## What to do
In the entries that follow, which lines hold the string "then"? List them.

## Data shown
---*---

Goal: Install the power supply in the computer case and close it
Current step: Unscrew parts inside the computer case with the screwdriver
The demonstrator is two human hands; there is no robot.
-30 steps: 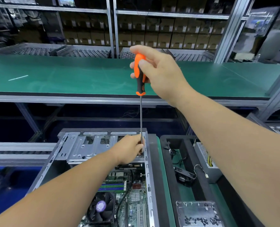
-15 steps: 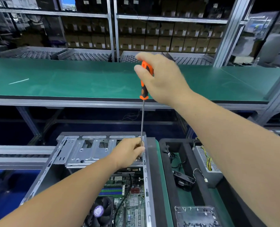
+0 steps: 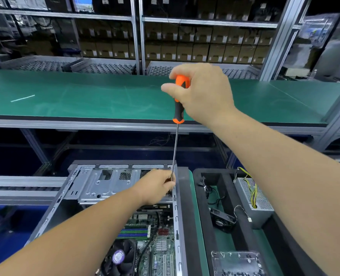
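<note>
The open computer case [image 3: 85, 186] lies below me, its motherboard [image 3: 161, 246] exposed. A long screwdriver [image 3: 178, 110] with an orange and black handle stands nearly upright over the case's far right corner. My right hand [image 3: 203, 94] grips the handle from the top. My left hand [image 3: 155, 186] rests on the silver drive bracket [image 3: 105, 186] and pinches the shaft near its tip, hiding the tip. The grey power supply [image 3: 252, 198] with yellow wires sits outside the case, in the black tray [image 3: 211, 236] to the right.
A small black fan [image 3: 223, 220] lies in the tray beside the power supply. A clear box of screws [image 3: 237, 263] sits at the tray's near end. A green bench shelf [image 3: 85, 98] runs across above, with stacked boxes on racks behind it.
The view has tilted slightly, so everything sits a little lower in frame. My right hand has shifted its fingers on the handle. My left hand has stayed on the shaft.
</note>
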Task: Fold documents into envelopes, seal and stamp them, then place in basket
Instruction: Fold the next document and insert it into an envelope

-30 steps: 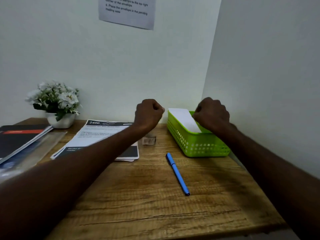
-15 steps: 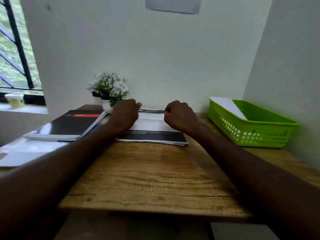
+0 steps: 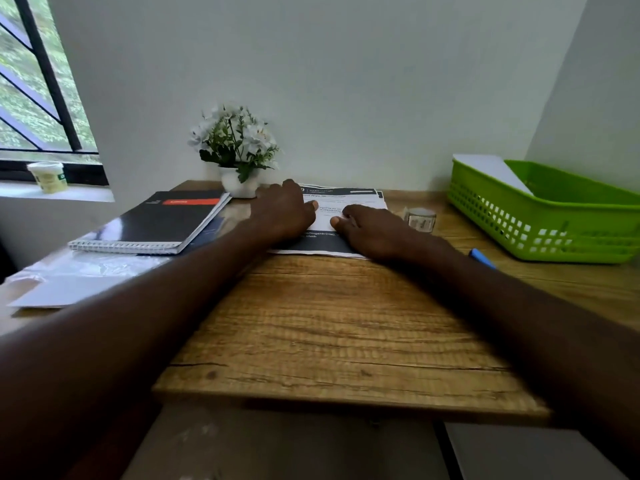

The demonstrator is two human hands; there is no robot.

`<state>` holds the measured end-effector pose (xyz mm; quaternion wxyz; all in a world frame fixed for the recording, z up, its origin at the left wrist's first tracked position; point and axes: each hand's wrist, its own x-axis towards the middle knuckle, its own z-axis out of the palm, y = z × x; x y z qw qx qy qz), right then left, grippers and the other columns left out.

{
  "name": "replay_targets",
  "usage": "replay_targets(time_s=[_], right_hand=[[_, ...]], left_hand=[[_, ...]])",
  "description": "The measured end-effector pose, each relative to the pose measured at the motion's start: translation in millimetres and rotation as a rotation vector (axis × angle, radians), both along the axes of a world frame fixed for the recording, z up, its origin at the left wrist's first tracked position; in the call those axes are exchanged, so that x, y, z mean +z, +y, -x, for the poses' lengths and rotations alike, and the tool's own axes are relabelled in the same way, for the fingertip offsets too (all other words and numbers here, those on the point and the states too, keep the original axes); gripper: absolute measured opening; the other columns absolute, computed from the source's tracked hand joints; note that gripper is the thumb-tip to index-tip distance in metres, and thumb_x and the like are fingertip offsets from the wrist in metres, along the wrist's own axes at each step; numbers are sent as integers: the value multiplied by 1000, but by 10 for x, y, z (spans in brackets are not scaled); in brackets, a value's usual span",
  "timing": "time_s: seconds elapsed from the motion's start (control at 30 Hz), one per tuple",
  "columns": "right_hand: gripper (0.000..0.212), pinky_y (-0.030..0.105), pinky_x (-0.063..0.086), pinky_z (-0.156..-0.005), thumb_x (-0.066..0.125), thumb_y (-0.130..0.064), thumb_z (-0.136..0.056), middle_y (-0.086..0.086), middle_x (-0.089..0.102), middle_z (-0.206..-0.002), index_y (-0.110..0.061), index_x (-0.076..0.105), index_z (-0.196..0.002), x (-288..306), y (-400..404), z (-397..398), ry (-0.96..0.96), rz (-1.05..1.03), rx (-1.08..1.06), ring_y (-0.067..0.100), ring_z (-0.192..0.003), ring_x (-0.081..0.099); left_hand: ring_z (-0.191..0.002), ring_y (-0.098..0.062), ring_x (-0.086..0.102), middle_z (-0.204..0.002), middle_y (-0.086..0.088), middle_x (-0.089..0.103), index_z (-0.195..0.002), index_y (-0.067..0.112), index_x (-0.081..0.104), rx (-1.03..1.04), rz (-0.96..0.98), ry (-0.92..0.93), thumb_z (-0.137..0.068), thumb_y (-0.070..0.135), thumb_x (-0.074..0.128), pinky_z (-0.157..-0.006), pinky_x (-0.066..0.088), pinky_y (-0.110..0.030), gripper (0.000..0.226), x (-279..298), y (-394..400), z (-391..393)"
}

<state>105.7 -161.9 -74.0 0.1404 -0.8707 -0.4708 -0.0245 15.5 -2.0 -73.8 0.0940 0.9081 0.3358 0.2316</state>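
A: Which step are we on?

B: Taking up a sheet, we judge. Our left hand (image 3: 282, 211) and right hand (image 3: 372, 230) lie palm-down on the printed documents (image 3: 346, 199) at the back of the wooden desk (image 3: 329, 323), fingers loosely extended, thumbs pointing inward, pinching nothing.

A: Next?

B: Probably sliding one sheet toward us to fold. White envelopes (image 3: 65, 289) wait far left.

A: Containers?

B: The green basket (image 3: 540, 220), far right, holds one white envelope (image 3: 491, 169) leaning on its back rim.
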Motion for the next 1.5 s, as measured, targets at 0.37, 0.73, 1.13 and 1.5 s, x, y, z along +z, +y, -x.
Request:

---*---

## Exercise solution
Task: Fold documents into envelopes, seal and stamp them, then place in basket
`<state>` holds the measured end-effector pose (xyz mm; quaternion wxyz; all in a world frame fixed for the recording, z up, its origin at the left wrist's first tracked position; point and axes: each hand's wrist, its own x-axis towards the middle knuckle, its own z-axis out of the palm, y = z × x; x y z qw qx qy qz), right then left, grippers and the other columns left out.

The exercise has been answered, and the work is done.